Key Responsibilities:
- Develop and maintain scalable data pipelines to efficiently process and integrate data from multiple sources into data warehouses and data marts.
- Collaborate with data scientists, analysts, and stakeholders to understand data requirements and support analytical and business needs.
- Optimize data workflows by implementing automation and best practices to improve performance and efficiency.
- Troubleshoot and resolve data pipeline issues, ensuring data integrity, accuracy, and reliability.
- Implement and maintain data quality checks, validation processes, and monitoring solutions.
- Support the design and optimization of data models and database structures for performance and scalability.

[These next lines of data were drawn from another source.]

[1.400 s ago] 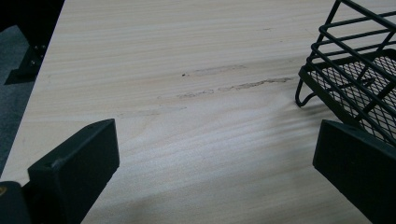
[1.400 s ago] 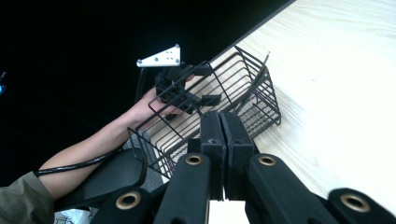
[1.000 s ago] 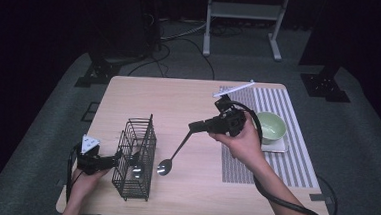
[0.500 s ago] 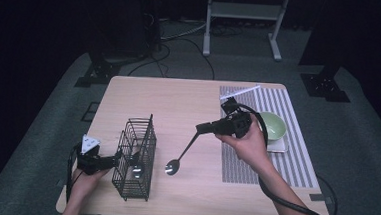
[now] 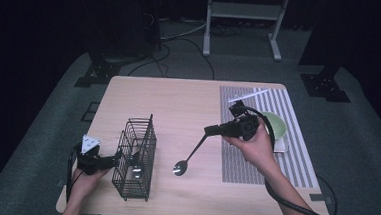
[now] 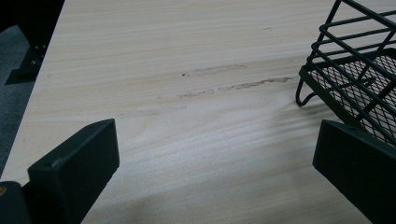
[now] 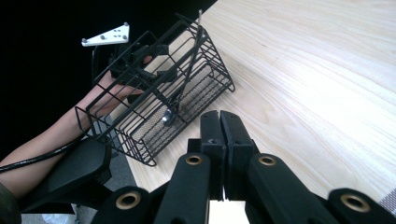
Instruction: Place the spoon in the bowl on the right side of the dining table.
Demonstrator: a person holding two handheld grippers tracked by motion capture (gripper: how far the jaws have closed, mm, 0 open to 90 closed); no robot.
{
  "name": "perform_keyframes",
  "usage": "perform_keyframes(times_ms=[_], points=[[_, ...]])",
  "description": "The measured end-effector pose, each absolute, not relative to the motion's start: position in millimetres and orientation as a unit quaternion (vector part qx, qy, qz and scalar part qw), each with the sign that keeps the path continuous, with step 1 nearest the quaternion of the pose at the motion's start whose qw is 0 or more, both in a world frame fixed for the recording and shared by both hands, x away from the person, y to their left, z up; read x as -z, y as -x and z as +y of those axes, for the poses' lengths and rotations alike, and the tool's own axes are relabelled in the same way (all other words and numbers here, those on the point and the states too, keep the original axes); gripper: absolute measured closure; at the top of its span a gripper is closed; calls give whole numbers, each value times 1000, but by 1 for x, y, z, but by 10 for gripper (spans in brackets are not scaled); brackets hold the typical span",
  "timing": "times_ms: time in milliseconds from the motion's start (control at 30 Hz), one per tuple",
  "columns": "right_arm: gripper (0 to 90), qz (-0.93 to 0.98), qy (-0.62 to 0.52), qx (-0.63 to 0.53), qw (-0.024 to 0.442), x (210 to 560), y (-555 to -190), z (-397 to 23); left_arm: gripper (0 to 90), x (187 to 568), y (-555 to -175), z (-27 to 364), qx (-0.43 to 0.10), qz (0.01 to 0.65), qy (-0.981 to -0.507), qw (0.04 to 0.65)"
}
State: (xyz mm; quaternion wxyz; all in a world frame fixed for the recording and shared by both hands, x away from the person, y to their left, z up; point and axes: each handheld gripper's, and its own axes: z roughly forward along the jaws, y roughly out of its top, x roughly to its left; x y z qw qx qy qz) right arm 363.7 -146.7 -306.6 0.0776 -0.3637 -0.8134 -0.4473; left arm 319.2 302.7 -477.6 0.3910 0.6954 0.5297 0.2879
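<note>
Green bowl (image 5: 279,125) on striped mat (image 5: 303,159)

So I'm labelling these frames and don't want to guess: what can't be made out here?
- Right gripper view: the shut tongs hide the spoon they hold.
- High view: the item inside the wire basket is too small and meshed over.
- High view: the bowl is partly behind the hand.

Black-handled spoon (image 5: 189,154) slanting bowl-down on table, beside upright black wire basket (image 5: 136,157).
</note>
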Motion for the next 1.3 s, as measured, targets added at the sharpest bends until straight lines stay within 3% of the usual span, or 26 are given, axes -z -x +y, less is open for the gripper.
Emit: perform_keyframes(times_ms=[1300], points=[[886,-789,426,438,57,330,-371,-207,0,478,-319,303,-288,531,-695,391]])
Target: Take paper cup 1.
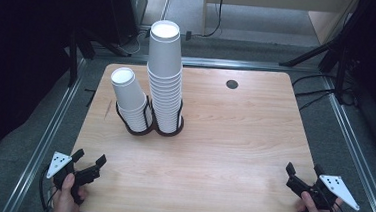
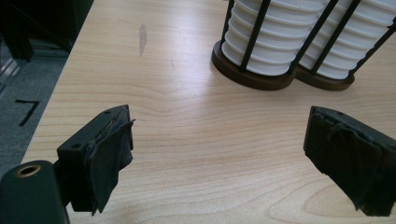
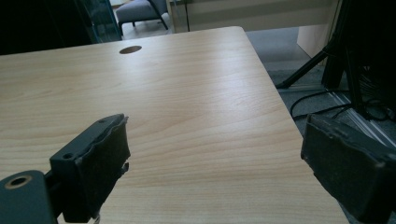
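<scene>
Two stacks of white paper cups stand in a dark double wire holder (image 1: 147,128) left of the table's middle: a tall stack (image 1: 164,74) and a shorter, leaning stack (image 1: 129,99) to its left. The holder's base (image 2: 280,77) and the lowest cups (image 2: 289,37) show ahead in the left gripper view. My left gripper (image 1: 90,158) rests open near the table's front left corner, nothing between its jaws. At the front right edge my right gripper (image 1: 303,169) is open too, its jaws over bare wood (image 3: 210,135).
The wooden table (image 1: 234,134) has a round cable hole (image 1: 232,84) at the back right. Metal rails run along both sides on the grey floor. Tripod legs and cables (image 1: 320,50) lie beyond the far right corner.
</scene>
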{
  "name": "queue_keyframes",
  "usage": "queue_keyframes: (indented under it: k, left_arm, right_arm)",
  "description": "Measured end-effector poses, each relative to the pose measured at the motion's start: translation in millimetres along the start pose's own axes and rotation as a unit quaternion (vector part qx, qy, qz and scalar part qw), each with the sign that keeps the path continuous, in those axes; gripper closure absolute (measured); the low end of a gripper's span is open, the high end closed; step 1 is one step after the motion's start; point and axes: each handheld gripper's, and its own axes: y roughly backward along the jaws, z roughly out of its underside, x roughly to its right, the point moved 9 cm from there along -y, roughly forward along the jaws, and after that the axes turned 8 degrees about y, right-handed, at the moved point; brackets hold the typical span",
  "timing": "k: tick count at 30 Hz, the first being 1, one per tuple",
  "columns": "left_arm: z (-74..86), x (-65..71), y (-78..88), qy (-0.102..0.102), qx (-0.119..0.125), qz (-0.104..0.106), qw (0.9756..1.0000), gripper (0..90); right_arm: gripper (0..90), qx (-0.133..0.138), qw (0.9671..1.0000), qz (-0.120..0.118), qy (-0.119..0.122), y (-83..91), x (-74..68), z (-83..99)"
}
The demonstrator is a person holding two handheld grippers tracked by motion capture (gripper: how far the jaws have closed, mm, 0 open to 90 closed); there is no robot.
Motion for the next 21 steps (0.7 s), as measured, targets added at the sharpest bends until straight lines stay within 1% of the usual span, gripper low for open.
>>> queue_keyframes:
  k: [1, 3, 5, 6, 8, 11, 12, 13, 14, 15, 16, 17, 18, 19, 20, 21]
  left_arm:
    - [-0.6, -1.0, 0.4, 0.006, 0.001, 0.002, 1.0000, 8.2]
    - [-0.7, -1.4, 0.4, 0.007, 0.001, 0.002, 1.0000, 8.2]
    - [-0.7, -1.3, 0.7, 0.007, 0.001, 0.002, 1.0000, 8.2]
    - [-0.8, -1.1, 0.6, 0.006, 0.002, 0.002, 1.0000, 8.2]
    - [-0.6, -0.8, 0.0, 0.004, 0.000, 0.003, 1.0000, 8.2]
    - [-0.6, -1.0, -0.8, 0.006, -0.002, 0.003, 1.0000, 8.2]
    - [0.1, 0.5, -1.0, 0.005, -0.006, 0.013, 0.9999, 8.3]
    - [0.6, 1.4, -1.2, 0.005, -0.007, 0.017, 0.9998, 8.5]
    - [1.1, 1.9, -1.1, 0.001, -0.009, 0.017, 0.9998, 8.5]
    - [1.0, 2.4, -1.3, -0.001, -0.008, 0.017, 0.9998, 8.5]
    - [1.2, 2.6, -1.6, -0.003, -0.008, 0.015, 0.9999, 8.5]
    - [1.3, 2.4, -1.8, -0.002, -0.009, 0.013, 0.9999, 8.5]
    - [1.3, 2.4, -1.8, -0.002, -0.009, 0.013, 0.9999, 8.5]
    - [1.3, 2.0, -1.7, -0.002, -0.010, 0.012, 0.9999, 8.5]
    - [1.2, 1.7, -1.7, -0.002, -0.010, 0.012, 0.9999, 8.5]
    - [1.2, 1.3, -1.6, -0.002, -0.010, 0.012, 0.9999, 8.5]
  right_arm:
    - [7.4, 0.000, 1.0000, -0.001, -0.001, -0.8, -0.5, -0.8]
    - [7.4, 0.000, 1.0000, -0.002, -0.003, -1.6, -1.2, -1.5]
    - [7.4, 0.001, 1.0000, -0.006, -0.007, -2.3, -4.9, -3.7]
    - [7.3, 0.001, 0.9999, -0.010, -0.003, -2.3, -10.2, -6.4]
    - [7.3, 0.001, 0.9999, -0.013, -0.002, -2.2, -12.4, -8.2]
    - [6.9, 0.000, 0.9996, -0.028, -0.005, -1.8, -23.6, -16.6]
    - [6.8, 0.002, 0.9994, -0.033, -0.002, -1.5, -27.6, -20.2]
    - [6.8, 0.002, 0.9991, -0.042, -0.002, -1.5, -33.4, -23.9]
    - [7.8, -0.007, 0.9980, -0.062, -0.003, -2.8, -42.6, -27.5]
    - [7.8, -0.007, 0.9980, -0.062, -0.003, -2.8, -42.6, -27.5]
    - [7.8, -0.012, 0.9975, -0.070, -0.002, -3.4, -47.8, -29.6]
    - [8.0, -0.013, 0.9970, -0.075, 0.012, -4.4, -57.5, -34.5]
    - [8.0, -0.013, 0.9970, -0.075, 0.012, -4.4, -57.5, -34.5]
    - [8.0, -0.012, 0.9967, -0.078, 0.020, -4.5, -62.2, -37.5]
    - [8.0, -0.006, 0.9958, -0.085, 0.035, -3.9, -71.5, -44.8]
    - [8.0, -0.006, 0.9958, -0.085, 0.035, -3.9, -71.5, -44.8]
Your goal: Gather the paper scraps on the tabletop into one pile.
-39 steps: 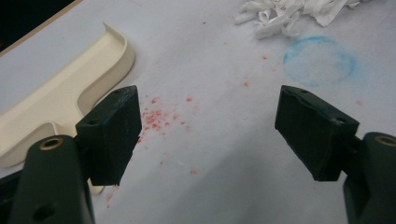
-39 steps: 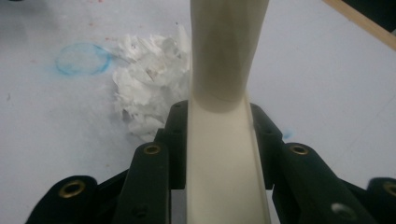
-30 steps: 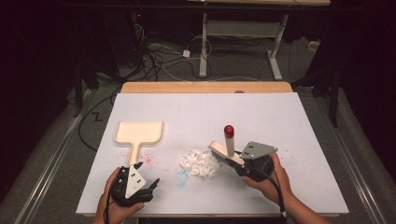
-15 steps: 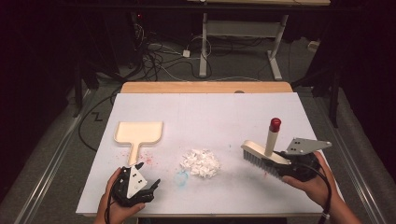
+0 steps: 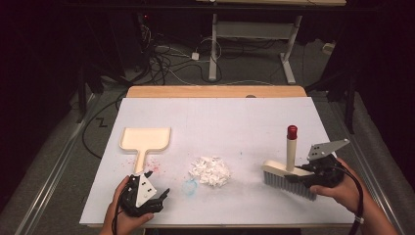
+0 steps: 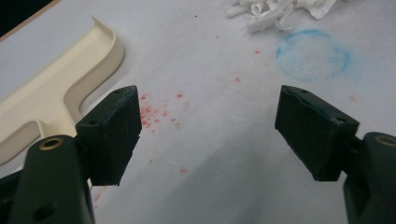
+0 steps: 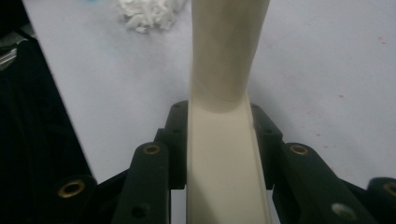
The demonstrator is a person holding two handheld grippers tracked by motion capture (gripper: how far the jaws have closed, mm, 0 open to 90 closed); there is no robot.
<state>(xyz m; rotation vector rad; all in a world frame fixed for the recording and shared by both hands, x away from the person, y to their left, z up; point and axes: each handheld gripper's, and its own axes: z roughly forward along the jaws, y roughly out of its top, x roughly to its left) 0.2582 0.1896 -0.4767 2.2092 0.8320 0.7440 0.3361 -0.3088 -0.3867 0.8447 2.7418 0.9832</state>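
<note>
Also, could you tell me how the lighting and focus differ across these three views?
High view: table evenly lit, surroundings dark. Left gripper view: open jaws and dustpan fairly sharp, paper scraps softer. Right gripper view: brush blurred up close, left edge in deep shadow.

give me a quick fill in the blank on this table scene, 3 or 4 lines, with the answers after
1. The right gripper is shut on the cream ____.
2. The brush handle has a ____ cap.
3. The left gripper has its jaws ____, with nothing between them.
4. The pile of white paper scraps lies between the brush and the cream ____.

Missing words: brush; red; open; dustpan
</note>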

- Assist in migrating and optimizing data processing systems, ensuring cost-effective and efficient infrastructure usage.
- Document data processes, workflows, and technical solutions for knowledge sharing and continuous improvement.
Required Skills & Qualifications:
- Proficiency in Python, AWS, Hadoop ecosystem, Core Java, and PySpark. - Strong expertise in SQL, NoSQL, and query writing.
- Experience working with databases such as MySQL, PostgreSQL, and Oracle. - Good understanding of data warehouse concepts.
- Knowledge of Scala (Good to have).
- Experience with open data formats like Iceberg, Delta Lake (Good to have).
- Familiarity with BI tools such as Tableau, Looker (Good to have), and Apache Superset. - Ability to work in a fast-paced, data-driven environment.
- Strong problem-solving and analytical skills.